----- LISTED ENTRIES -----
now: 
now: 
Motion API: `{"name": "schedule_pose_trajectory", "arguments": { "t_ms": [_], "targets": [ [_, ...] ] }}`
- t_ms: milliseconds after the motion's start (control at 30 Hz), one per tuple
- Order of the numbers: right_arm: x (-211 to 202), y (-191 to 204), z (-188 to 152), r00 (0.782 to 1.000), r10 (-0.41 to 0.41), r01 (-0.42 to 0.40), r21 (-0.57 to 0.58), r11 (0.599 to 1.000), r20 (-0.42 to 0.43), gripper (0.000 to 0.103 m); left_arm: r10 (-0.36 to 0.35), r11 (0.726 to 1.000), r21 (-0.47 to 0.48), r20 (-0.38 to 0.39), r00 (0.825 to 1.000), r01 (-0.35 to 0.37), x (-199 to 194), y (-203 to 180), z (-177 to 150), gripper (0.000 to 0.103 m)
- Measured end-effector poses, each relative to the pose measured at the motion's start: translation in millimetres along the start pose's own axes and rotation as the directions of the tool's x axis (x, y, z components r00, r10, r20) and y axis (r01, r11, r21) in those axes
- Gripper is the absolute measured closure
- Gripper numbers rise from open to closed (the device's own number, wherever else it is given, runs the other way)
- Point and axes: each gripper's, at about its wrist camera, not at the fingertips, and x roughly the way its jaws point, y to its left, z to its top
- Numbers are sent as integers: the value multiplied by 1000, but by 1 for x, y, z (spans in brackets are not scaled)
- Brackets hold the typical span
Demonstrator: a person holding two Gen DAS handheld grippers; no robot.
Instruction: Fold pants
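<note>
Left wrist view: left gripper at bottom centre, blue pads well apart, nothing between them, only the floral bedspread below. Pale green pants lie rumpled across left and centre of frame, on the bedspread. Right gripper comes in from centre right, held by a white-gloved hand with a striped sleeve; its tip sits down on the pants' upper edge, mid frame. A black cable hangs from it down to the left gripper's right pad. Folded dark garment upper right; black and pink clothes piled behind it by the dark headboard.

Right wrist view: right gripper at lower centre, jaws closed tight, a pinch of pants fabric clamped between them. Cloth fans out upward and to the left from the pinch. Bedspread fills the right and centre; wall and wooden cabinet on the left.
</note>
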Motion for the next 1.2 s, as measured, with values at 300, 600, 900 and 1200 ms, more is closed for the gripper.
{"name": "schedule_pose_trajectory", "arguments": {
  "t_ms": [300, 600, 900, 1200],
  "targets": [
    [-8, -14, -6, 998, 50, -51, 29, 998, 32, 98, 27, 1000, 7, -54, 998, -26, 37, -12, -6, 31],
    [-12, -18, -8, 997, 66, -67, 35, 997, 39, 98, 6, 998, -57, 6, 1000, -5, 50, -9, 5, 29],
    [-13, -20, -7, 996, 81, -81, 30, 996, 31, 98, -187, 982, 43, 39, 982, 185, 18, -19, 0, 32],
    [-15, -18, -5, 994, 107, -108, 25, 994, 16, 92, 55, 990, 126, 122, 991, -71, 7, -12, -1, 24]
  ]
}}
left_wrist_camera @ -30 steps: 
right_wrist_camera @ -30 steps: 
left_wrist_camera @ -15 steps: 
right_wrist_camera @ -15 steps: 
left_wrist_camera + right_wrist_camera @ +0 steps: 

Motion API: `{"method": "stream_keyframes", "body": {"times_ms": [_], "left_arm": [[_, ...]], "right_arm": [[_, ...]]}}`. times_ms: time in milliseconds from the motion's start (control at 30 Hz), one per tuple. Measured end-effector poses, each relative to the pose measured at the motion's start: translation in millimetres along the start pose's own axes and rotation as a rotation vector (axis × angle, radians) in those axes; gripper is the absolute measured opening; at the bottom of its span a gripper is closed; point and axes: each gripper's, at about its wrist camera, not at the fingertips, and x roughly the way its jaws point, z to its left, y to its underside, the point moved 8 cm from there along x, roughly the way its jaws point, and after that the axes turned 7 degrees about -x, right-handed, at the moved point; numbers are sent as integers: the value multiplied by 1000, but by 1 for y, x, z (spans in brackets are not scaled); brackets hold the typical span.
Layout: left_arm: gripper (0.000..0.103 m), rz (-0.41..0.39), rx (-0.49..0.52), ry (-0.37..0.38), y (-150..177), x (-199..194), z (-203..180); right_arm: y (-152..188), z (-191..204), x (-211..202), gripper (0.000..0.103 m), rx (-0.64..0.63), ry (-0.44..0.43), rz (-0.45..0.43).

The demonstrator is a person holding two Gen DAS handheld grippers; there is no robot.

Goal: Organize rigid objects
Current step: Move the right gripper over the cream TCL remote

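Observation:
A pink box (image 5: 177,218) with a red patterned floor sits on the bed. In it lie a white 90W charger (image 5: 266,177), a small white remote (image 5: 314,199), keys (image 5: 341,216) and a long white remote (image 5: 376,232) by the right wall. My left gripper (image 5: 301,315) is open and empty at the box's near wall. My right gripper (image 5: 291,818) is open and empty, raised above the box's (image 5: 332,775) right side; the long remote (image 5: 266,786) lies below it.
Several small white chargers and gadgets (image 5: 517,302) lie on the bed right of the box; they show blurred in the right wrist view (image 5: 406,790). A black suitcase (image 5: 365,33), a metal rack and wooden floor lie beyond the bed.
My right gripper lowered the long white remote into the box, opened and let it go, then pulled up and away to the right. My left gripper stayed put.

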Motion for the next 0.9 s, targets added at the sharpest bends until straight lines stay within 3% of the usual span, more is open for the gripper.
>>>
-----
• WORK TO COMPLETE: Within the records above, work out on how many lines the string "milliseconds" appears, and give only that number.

• ANSWER TO THIS PROBLEM: 2